For moving along pages is very simple since the discipline´s urls are almost static, the only thing which changes is the number of the page. See an example:  
https://link.springer.com/search/page/1?facet-discipline=%22Biomedicine%22&facet-language=%22En%22&facet-content-type=Article <br>
Of course, the section '%22Biomedicine%22' changes for each discipline, but since we have gathered the url of each discipline we don't have to worry about changing that piece for moving into another discipline.

That is why we first did an initial 'outer' web scraping obtaining the Article´s title and url. This web scraping consisted on a loop along the Discipline´s Urls 
obtaining 2000 [title,url, discipline name] instances per Discipline, obtaining a total of 20000 instances (then it is reduced since some articles didn´t have abstract).

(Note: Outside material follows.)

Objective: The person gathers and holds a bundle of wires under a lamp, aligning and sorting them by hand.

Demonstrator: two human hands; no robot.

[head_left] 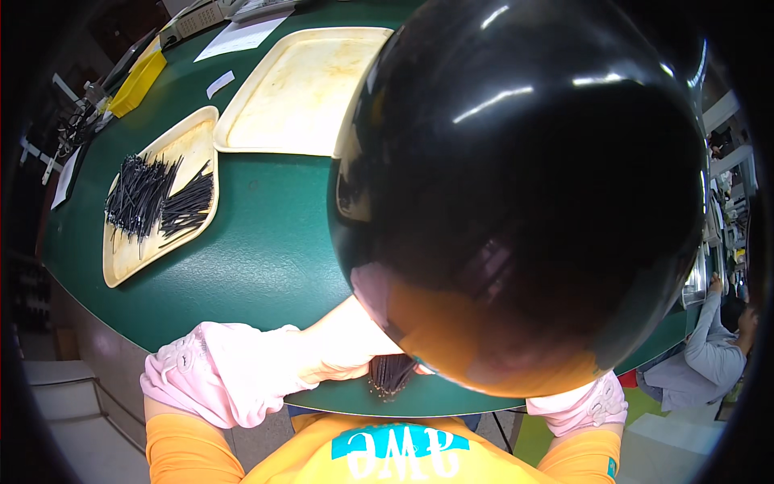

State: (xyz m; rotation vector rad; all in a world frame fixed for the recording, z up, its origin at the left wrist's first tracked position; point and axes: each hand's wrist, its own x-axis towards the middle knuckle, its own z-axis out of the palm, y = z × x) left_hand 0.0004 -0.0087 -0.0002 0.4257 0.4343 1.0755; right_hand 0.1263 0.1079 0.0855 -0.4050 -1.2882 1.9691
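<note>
A large glossy black dome (524,210) fills the middle and right of the head view and covers most of the work spot. My left hand (351,343) reaches under its lower left edge, with the wrist and back of the hand showing and the fingers hidden. Right beside that hand, a bundle of thin black wires (391,376) with small brassy tips points toward me at the table's near edge. Whether the hand grips the bundle cannot be seen. My right hand is behind the dome; only its pink sleeve cuff (582,407) shows.
On the green table (266,242), a cream tray (121,266) at the left holds two heaps of black wires (153,198). Beyond it lie a bigger cream tray (306,89), a yellow bin (139,83) and papers (242,36). Another person (705,355) sits at the far right.
</note>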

Finally, the 'inner' web scraping went through the Url´s column,and obtained the remaining features (which were inside of the own article page). 
The first web scraping took like an hour to complete and the second one took 4 hours. 
We guess that there is a more efficient way of doing this but this is what we have been able to do. 

Once we generated a pandas df of all the features, we deleted those rows which didn´t contain an abstract, since these are useles for the topic modelling task.

<h1>Let´s Proceed with the web scraping

In [None]:
%%capture   
!pip install ray

In [None]:
from google.colab import drive
from bs4 import BeautifulSoup
import requests
import pandas as pd
import ray
import pickle

In [None]:
drive.mount("/content/drive")

Mounted at /content/drive


In [None]:
# Local Folder for Saving the Final Dataset
local_folder = '/content/drive/MyDrive/ML Applications/Final Project/'   # Claudio´s Local Folder
# local_folder = '/content/drive/MyDrive/'     # Pablo´s Local Folder

In [None]:
# Topics we are going to select
topics = ['Physics', 'Biomedicine','Economics','Computer Science','Mathematics','Philosophy','Psychology','Geography','Criminology and Crime Justice','Education']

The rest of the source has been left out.